Set down a word-for-word copy of the data below, limited to the lines from the first through the line with "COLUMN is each".
───── Source data ─────
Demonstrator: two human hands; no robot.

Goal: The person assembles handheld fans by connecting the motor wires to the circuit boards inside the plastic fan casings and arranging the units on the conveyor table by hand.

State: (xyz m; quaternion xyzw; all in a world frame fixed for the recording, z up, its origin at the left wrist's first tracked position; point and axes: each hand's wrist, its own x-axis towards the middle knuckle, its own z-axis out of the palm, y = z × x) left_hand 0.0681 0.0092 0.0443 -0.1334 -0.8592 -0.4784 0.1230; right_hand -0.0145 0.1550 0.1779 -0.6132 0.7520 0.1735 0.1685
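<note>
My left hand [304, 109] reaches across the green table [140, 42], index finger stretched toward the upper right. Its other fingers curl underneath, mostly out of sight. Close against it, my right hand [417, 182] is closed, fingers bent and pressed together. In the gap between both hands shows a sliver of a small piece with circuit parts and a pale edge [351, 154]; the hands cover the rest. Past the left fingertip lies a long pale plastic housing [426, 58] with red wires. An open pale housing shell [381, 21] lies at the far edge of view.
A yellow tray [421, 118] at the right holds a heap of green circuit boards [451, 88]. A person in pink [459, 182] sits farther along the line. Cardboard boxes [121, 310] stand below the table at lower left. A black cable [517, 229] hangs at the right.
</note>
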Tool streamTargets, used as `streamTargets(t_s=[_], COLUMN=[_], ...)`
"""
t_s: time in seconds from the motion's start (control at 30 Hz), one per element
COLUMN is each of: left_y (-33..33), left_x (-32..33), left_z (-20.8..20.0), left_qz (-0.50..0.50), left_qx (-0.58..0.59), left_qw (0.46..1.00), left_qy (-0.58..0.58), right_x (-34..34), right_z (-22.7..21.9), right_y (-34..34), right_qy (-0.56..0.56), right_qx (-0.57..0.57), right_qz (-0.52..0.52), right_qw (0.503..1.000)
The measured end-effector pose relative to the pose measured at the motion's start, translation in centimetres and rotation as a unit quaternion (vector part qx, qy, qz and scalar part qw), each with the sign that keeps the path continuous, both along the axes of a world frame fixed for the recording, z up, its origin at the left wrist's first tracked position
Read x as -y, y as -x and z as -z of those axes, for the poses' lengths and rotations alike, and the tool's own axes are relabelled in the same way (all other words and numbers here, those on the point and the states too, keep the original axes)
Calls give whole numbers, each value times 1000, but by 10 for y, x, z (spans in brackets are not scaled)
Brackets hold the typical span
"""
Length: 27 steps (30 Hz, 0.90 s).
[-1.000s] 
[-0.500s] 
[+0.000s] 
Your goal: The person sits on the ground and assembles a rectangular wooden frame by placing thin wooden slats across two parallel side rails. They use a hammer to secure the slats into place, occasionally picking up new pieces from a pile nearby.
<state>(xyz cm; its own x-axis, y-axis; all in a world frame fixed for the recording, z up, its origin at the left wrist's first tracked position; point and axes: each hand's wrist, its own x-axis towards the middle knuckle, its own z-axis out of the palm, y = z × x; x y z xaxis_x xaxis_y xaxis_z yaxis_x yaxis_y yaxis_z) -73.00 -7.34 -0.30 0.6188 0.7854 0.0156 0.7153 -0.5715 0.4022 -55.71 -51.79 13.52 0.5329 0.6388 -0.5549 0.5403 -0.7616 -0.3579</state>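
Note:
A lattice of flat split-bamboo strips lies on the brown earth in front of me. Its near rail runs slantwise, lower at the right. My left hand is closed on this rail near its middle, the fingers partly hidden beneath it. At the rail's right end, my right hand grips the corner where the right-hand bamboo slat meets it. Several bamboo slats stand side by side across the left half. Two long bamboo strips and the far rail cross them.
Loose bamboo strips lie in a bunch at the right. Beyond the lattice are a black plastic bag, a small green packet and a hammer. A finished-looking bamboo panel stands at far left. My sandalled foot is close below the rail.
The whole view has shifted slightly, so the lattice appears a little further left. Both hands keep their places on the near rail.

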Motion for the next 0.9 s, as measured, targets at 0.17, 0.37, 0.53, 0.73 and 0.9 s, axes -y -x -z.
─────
• Answer to this task
Demonstrator: two human hands; no robot.

Goal: The person assembles handheld fans by connecting the motor wires to the circuit boards inside the plastic fan casings and arranging the units on the conveyor table by hand.

State: (xyz m; quaternion xyzw; all in a world frame fixed for the recording, z up, its origin at the left wrist's first tracked position; point and axes: each hand's wrist, its own x-axis towards the middle knuckle, its own z-axis out of the palm, y = z × x) left_hand 0.0681 0.0092 0.0443 -0.1334 -0.8592 -0.4784 0.1230; right_hand -0.0145 0.1550 0.1779 -0.6132 0.7520 0.1735 0.1685
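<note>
My left hand [304, 109] reaches across the green table [140, 42], index finger stretched toward the upper right. Its other fingers curl underneath, mostly out of sight. Close against it, my right hand [417, 182] is closed, fingers bent and pressed together. In the gap between both hands shows a sliver of a small piece with circuit parts and a pale edge [351, 154]; the hands cover the rest. Past the left fingertip lies a long pale plastic housing [426, 58] with red wires. An open pale housing shell [381, 21] lies at the far edge of view.
A yellow tray [421, 118] at the right holds a heap of green circuit boards [451, 88]. A person in pink [459, 182] sits farther along the line. Cardboard boxes [121, 310] stand below the table at lower left. A black cable [517, 229] hangs at the right.
</note>
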Tool streamTargets, used as `streamTargets(t_s=[_], COLUMN=[_], ...)`
"""
t_s: time in seconds from the motion's start (control at 30 Hz), one per element
COLUMN is each of: left_y (-33..33), left_x (-32..33), left_z (-20.8..20.0), left_qz (-0.50..0.50), left_qx (-0.58..0.59), left_qw (0.46..1.00), left_qy (-0.58..0.58), right_x (-34..34), right_z (-22.7..21.9), right_y (-34..34), right_qy (-0.56..0.56), right_qx (-0.57..0.57), right_qz (-0.52..0.52), right_qw (0.503..1.000)

With this, there is nothing more to the exercise.